Microsoft HealthVault Account Privacy Statement

Please read the Service Agreement and Code of Conduct for the Service.

You explicitly consent to the use of your health and other personal information as part of the Service.

The Service asks you to enter an identifier and password to sign in. The Service currently accepts Windows Live ID.

When you sign in using Windows Live ID, we refer to the e-mail address and password you use as your Windows Live ID or your Microsoft Passport Network credentials. After you create your Windows Live ID, you can use the same credentials to sign in to many different Microsoft sites and services, as well as those of select Microsoft partners that display the Windows Live ID or Microsoft Passport Network logos. When you sign in to one Microsoft site or service, you may find that other Microsoft sites and services automatically sign you in when you visit those sites and services. To learn more about how websites use your Windows Live ID credential information when you sign in to participating sites, please read the Microsoft Online Privacy Statement.

The first time you sign in to the Service, the Service asks you to create an account. To create an account, you must provide personal information such as name, date of birth, e-mail address, postal code and country/region.

We will use the e-mail address you provide when you create your account to send you an e-mail requesting that you validate your email address, to include in sharing invitations you send through the Service and to send you Service notifications, such as e-mail notification that information is available to add to your account. As described in their privacy statements, Programs may also use your e-mail address.

An account allows you to manage one or more health records, such as the ones you create for yourself and your family members. You choose what information to put in your records. Examples of the types of information you can store in a record include:

You can use Programs to enter a wide range of health information into a record. You can give Programs permission to view, add, modify, and/or delete information in a record. Some Programs store their own copy of the information they access. The Service provides links to each Program's privacy statements and terms of use at the time the Service asks you to authorize the Program's access. Please read those for information such as where and how the Program may use, store and transfer your information; what additional information it may collect; how you can review, edit and delete the information it holds; and other choices you may have. You can also store documents, and can add or edit some information directly when logged into your Service account.

By default, you are the custodian of any records you create. You may invite additional people to be custodians. Each custodian can add and remove other custodians and users who can view and modify the record. Some of the information stored in the records you manage may be highly sensitive, so you need to consider carefully with whom you choose to share the information. A record may have multiple custodians.

A key value of the Service is the ability to share your health information with people and services who can help you meet your health-related goals. For example, you can share health information from records you control:

You can share information in a health record you are custodian of with another person by sending a sharing invitation e-mail through the Service.
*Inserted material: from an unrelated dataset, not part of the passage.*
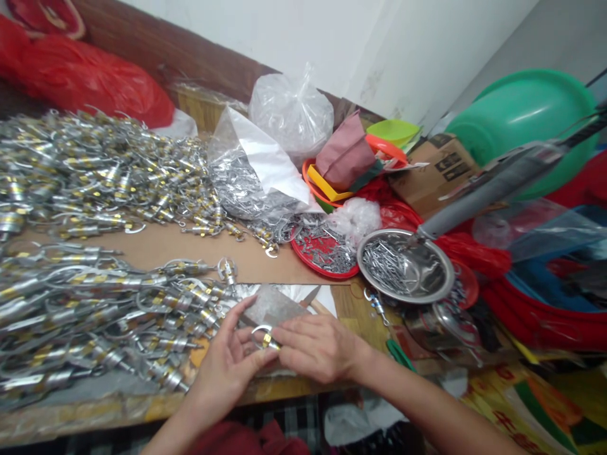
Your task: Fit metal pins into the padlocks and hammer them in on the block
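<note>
A small silver metal fitting with a curved arm and a brass-coloured part (pixel 267 341) is held between my two hands at the table's front edge. My left hand (pixel 233 349) is curled about its left side, thumb reaching to its lower edge. From the right, the fingers of my right hand (pixel 315 346) close over its other end, hiding much of it. Just behind my hands lies a flat grey metal block (pixel 272 308). Beside it, a pointed blade-like tool (pixel 309 296) rests on white paper. Similar fittings (pixel 161 297) lie in a spread to my left.
A larger heap of fittings (pixel 95 167) fills the back left. Behind my hands stand a bag of metal parts (pixel 241 183), a red tray (pixel 327 273) and a steel bowl of pins (pixel 441 275). A grey bar (pixel 493 183) slants over the bowl. Green-handled tool (pixel 399 355) lies right.
</note>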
If the person accepts your sharing invitation and has or creates a Service account, you have given him or her access to that information. You can specify how long they have access (custodian access does not expire but, like all sharing access, it can be revoked at any time) and whether they can modify the information in the record. Each person who accepts a sharing invitation can grant Programs the same level of access that the person has.

You can also choose to grant custodian access to other persons, such as your spouse, for any record of which you are a custodian. Custodian access is the broadest level of access, so you should think carefully before you grant custodian access to a record. Every custodian of a record has the same access to the record, including accessing, modifying, deleting, and sharing all the information in the record. A custodian can also revoke access to a record from any other custodian of the record, including you.

You can also share personal information and health information with Programs. You decide which Programs you want to use. You must approve (or deny) the Program's access. The access request will include (a) the type of information the Program will access and (b) what the Program wants to do with the information (view, add, modify). You can access programs listed at HealthVault.com and you can access Programs directly through their own Web sites. A Program will inform you of what personal and other health record information it wants access to, and the Program informs you, generally through a privacy statement, how it uses your data. A user who has the appropriate level of access must affirmatively authorize a Program's access to any health record in your account. Microsoft requires Program providers to (i) agree not to disclose your data without express consent unless (ii) a healthcare provider, insurer, or other entity that is subject to laws governing the use and disclosure of health information operates the Program, in which case Microsoft requires that the Program comply with those laws. You can read the Program's privacy statement for more information. You can freely grant and revoke a Program's access to the records stored in the Service. The access you grant a Program through the Service is valid until you revoke that access.

Service users with whom you have shared your records can also give a Program access to those records. You can see a complete history of how Programs have accessed the information in your records by using the History feature in your HealthVault account.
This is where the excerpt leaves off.